▸ Task statement: From the line with "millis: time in" through the line with "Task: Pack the", repeat the entries verbatim, both end lines included, and add nothing.

··· Data extracts

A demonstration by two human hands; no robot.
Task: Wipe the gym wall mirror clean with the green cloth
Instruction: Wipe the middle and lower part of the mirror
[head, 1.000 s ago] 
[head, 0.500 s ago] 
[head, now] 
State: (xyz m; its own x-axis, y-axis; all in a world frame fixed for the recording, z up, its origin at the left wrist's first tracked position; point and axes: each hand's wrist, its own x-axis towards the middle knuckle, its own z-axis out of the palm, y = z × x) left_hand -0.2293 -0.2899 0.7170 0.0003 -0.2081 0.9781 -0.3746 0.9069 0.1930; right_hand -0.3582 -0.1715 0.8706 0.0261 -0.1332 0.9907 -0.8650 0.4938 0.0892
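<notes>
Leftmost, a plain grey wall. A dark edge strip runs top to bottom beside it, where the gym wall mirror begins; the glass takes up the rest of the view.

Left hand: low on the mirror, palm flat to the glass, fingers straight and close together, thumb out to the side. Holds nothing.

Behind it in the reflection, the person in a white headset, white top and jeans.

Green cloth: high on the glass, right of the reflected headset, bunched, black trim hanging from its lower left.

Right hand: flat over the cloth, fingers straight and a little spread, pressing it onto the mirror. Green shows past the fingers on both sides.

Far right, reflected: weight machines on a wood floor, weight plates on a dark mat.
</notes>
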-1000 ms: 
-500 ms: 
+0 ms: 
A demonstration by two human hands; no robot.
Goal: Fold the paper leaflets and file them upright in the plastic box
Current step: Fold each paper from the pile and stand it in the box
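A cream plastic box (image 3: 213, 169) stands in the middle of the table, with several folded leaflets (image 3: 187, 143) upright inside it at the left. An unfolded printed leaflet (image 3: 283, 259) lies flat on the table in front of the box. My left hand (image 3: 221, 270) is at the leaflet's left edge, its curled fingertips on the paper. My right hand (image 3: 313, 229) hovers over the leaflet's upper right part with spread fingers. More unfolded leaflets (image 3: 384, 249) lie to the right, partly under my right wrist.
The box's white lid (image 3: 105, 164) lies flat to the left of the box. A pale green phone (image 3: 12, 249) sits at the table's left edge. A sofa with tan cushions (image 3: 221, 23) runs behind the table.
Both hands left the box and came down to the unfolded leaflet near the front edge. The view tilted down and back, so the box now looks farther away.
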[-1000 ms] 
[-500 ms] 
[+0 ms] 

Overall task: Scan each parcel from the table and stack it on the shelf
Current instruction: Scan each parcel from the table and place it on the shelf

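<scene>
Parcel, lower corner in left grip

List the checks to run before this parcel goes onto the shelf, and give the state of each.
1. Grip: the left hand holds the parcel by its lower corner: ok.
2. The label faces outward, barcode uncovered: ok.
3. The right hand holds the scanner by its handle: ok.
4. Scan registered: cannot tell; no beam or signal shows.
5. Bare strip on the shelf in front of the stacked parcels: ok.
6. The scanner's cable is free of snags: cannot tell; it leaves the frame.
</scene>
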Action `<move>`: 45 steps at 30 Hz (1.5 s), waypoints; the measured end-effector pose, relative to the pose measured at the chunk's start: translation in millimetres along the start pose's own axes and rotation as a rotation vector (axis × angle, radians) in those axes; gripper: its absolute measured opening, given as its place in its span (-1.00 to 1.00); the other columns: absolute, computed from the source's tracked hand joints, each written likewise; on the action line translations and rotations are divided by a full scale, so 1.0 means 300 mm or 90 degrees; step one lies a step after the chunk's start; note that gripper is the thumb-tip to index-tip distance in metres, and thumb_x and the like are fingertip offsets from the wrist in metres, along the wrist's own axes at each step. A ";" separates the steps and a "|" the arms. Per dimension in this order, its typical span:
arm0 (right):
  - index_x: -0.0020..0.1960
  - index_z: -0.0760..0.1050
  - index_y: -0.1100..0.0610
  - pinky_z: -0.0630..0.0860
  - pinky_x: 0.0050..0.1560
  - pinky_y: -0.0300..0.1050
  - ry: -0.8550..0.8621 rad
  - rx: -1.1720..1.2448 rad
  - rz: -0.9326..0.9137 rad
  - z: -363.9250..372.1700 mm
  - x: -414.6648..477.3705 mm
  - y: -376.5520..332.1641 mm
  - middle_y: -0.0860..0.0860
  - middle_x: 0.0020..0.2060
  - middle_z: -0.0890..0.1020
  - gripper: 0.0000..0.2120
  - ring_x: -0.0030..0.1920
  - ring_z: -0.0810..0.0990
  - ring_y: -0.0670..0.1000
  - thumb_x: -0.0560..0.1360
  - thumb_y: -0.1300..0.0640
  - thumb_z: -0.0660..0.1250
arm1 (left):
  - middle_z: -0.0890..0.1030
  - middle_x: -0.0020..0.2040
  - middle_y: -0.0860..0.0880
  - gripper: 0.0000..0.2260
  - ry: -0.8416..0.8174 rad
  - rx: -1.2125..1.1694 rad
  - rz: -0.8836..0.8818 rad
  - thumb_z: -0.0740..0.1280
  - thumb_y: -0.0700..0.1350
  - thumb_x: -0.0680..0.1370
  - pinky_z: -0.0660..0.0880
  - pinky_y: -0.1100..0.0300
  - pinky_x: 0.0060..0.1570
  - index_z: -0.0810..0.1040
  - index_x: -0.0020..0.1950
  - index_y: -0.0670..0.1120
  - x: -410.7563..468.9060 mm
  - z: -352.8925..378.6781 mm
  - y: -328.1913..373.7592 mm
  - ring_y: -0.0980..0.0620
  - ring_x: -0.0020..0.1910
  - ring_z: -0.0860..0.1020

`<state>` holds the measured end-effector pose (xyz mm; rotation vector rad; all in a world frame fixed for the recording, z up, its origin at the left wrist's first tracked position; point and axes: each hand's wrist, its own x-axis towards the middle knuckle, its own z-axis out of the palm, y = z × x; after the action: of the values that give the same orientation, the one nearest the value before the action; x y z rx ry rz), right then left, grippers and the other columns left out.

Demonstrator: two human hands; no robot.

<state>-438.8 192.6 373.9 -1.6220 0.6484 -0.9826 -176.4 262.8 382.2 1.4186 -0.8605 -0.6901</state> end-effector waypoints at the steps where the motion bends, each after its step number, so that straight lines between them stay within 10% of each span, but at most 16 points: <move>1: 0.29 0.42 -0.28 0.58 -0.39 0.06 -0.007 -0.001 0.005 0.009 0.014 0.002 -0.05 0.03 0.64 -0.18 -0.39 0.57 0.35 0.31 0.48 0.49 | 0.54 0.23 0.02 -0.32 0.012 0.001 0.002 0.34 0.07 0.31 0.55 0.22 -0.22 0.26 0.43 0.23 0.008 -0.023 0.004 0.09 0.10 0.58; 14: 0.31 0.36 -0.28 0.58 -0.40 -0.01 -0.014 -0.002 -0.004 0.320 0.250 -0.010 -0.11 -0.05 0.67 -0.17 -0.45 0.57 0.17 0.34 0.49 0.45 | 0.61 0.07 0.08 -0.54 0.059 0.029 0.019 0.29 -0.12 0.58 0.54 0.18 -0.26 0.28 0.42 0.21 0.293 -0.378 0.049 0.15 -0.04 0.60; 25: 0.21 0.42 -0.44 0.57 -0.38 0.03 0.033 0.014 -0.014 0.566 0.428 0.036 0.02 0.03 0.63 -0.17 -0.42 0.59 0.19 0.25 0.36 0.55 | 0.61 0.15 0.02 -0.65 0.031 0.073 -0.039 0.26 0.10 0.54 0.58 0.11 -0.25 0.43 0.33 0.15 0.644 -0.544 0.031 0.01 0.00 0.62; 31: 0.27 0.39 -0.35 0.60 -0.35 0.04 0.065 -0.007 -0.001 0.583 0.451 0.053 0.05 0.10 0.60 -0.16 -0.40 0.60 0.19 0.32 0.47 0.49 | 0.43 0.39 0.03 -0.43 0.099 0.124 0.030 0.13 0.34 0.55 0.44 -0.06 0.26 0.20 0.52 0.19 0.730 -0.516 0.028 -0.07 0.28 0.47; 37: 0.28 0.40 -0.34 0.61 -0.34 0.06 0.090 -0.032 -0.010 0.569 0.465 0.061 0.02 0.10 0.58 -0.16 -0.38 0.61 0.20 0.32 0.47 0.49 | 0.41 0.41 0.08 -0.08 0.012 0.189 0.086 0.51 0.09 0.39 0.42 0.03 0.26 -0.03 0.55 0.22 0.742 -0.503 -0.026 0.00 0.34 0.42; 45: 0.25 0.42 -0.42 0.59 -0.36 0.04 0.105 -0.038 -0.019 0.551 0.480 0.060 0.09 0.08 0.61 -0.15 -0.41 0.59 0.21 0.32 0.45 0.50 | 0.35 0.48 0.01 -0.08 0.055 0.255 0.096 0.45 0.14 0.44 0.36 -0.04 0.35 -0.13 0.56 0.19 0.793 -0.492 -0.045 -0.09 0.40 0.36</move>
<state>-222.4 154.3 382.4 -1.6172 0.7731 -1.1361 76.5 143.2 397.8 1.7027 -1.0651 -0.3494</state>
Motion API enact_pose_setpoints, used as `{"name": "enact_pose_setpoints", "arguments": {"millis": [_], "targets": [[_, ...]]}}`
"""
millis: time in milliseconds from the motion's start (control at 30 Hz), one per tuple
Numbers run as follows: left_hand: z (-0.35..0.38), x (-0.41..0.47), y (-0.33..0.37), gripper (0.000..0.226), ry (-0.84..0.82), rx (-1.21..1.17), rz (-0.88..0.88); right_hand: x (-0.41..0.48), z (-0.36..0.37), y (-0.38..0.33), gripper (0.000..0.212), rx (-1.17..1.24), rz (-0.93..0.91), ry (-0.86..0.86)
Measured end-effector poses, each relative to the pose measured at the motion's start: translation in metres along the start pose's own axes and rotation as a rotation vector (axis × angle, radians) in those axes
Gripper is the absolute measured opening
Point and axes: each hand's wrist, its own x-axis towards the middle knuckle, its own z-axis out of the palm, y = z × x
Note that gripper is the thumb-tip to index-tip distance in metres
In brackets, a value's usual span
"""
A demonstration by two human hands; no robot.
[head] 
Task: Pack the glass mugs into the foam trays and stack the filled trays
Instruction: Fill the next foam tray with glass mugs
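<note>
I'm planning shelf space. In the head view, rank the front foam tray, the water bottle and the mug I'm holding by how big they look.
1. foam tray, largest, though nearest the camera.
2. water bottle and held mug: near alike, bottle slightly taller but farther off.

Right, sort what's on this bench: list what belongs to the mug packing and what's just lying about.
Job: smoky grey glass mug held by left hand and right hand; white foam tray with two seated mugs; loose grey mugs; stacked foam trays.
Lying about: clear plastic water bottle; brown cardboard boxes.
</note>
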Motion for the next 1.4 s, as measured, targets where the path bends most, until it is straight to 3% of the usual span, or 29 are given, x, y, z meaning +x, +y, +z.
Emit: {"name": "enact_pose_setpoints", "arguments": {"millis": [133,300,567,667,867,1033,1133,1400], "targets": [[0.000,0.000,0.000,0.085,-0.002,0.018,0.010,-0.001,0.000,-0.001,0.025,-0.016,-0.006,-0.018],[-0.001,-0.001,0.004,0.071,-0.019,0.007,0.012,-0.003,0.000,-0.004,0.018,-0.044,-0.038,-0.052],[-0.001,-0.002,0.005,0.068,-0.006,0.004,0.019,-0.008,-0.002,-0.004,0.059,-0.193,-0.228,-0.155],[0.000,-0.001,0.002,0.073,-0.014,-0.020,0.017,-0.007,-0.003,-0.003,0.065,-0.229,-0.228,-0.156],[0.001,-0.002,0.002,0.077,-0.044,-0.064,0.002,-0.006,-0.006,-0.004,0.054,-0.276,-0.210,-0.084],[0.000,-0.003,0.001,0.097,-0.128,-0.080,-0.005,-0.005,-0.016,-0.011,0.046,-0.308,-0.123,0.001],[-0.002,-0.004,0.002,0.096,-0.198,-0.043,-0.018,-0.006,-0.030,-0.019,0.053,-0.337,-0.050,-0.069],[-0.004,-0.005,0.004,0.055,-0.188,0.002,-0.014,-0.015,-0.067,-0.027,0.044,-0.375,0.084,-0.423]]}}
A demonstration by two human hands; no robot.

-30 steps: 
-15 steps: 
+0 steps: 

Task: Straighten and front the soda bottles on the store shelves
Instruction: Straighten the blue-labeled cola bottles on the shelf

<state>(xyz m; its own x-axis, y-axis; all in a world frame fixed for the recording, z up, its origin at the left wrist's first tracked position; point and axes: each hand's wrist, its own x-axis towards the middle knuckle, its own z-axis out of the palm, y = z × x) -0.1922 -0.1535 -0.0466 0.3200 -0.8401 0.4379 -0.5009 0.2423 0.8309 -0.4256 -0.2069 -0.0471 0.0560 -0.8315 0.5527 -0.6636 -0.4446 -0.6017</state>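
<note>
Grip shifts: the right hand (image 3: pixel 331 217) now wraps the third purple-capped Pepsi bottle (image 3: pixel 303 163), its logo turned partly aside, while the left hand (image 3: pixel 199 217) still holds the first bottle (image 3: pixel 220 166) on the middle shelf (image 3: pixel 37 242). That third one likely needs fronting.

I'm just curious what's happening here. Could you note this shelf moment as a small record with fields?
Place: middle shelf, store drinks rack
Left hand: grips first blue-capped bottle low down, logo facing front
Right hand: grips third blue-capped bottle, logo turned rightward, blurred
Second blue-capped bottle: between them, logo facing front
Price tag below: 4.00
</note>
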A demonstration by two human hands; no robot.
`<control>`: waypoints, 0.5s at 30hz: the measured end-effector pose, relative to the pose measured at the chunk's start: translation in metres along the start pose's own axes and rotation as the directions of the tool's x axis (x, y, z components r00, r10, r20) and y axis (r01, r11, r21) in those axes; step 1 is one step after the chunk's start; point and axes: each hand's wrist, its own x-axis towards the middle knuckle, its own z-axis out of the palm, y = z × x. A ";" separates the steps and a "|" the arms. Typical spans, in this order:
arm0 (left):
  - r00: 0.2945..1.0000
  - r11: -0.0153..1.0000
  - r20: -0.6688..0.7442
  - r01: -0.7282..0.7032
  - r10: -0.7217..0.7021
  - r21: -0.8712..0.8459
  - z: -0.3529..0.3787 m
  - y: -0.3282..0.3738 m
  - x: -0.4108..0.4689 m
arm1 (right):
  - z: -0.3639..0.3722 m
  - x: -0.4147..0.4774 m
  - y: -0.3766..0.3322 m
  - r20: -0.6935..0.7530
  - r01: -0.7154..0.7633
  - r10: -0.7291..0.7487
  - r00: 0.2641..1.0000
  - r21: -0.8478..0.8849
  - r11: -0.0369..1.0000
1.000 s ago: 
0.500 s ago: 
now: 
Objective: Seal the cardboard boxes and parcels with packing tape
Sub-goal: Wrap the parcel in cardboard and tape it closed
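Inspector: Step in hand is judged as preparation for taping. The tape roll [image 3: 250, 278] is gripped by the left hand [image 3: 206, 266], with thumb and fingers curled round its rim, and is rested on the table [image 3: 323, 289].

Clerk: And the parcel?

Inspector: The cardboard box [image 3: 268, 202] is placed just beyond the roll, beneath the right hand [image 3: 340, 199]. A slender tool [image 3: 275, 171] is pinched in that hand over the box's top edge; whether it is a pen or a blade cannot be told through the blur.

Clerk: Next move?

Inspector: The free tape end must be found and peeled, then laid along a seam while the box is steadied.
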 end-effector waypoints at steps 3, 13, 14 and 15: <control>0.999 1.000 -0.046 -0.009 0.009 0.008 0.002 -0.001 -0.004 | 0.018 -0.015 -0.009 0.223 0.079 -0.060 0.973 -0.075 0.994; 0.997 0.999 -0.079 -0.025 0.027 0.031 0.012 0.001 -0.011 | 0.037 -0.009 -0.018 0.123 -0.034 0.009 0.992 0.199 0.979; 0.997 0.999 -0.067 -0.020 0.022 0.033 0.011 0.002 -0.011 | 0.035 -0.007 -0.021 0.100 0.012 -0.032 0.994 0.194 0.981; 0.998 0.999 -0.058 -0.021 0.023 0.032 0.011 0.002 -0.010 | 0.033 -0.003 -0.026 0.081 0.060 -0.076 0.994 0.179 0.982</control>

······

▸ Result of the exercise:
millis: time in milliseconds from the motion's start (control at 30 Hz), one per tuple
Numbers run as follows: left_hand: z (-0.35..0.38), x (-0.41..0.47), y (-0.33..0.37), gripper (0.000..0.226), ry (-0.84..0.82), rx (-1.21..1.17), rz (-0.88..0.88); right_hand: x (-0.41..0.48), z (-0.36..0.37), y (-0.38..0.33), gripper (0.000..0.212), rx (-1.17..1.24), rz (-0.93..0.91), ry (-0.86..0.86)
Measured end-effector poses, each relative to the pose measured at the motion's start: translation in metres along the start pose's own axes and rotation as a rotation vector (axis × angle, radians) in those axes
Gripper is the absolute measured opening
Point and axes: each hand's wrist, its own x-axis towards the middle knuckle, its own z-axis out of the palm, y = z × x
Note that gripper is the thumb-tip to index-tip distance in metres
In brackets, a value's usual span
"""
A demonstration by two human hands; no robot.
[head] 
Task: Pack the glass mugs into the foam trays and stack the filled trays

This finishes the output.